EXERCISE DESCRIPTION
Look through the material that follows and show every line with the string "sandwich".

DATASET SECTION
# # # # #
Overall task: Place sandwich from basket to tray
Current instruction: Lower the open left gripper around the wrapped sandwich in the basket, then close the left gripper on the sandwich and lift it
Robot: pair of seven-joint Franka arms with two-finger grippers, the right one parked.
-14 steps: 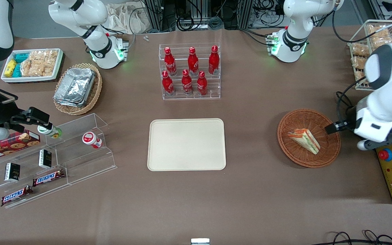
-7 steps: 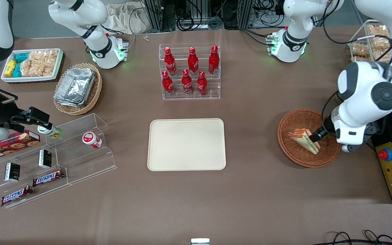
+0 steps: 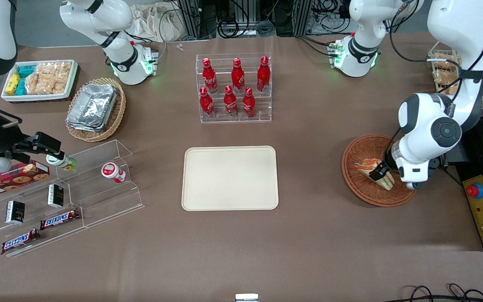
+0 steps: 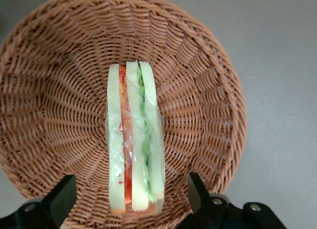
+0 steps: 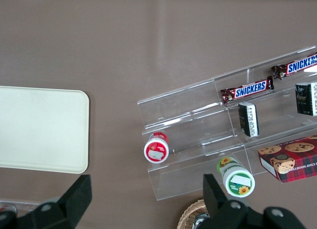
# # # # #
COMPLETED TASK
Overall task: Place sandwich from basket to tray
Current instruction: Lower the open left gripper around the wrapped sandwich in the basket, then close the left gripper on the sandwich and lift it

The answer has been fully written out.